The U.S. Food and Drug Administration (FDA) has asked the National Academies of Sciences, Engineering, and Medicine (NASEM) to conduct an independent study to assess young children’s exposure to mercury from consuming seafood. FDA is partnering with the National Oceanic and Atmospheric Administration, the U.S. Department of Agriculture (USDA), and the U.S. Environmental Protection Agency (EPA) on the study, which supports the goals of FDA’s Closer to Zero Action Plan for reducing babies’ and young children’s exposure to toxic heavy metals from foods.

While seafood carries certain healthful benefits for children and mothers, it is also the primary dietary source of mercury, which is spread throughout the environment by both natural and human-made processes. Mercury can damage the nervous system, and babies and young children are more vulnerable to the harmful health effects of the toxic metal. Seafood can also be a source of exposure for other naturally occurring and human-made contaminants.
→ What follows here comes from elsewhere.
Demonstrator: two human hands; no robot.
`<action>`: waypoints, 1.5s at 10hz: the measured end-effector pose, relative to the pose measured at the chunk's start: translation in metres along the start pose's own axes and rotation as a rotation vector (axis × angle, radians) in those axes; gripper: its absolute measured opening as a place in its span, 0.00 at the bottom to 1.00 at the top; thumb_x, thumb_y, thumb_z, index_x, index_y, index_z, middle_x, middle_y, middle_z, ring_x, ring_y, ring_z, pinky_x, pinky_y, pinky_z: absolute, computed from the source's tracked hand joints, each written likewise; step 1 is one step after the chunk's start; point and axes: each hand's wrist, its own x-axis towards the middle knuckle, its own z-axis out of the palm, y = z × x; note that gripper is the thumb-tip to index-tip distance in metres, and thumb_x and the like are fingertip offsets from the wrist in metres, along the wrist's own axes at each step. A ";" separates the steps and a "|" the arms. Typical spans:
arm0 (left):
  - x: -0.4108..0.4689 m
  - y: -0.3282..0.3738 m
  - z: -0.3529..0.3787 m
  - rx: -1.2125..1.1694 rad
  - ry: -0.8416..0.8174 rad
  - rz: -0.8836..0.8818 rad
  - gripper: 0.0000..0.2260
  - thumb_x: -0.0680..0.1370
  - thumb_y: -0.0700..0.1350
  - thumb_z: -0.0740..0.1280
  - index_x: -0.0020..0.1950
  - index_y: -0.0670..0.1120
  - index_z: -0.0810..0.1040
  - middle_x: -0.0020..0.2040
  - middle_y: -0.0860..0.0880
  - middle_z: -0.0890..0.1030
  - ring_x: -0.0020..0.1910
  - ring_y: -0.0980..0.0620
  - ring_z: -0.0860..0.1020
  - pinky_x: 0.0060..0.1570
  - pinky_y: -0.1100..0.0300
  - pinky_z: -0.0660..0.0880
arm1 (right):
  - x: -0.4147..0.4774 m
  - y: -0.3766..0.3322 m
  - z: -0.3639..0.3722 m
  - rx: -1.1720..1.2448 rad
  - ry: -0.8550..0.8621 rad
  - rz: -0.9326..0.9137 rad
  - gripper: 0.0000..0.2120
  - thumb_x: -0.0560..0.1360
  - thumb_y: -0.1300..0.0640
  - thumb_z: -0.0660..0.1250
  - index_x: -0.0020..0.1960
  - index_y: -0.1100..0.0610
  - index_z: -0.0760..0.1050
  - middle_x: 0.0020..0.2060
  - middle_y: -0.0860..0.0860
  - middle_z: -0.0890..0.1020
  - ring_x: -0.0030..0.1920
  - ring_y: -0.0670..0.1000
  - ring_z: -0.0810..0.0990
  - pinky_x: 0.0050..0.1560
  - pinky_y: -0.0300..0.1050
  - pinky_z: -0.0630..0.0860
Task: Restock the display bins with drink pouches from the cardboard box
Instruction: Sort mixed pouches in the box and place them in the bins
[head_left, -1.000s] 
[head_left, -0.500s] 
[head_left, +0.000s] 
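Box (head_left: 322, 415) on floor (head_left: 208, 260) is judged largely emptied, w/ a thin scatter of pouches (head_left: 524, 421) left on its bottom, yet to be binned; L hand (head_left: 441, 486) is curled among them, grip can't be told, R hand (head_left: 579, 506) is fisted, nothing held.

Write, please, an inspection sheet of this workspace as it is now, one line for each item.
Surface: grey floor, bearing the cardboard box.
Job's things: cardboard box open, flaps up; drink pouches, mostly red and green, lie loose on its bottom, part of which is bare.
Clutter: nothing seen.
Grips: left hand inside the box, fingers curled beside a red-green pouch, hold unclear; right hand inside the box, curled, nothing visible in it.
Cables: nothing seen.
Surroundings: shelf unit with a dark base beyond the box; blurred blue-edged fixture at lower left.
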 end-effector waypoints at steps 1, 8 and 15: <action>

The study is designed to provide the most up-to-date understanding of the science of seafood consumption and child growth and development. Better scientific understanding of mercury exposure from food is a step in the cycle of continual improvement under FDA’s Closer to Zero Action Plan. The study will also help inform whether updates are needed for the agency’s current advice about eating fish for children and those who might become pregnant or are breastfeeding.

NASEM will convene a committee of experts to conduct systematic reviews of the scientific literature on seafood nutrition and toxicology. The collected data will then inform the basis for evaluating how seafood consumption impacts child growth and development. Specifically, the committee will:

  • Evaluate dietary intake and seafood composition data provided by sponsors (USDA, EPA, the U.S. Department of Health and Human Services, and the U.S. Department of Commerce)
  • Conduct systematic reviews of the scientific literature covering seafood nutrition and toxicology associated with seafood consumption and child growth and development
  • Review existing sources of evidence on maternal and child seafood consumption and child growth and development
  • Develop an approach to synthesize the scientific evidence, and utilize that strategy to develop its findings and conclusions about associations between seafood consumption and child growth and development.

NASEM will publish the committee’s report after the study is complete, which will take approximately 18 months. FDA will use the report’s findings, along with other data and information, to advance policies and programs that support healthy child growth and development.

While the study is underway, FDA will continue to provide information for those who are or might become pregnant, or those who are caring for young children, on which seafood varieties may limit exposure to mercury. FDA will use updated methods to collect and analyze new data on the mercury content of seafood.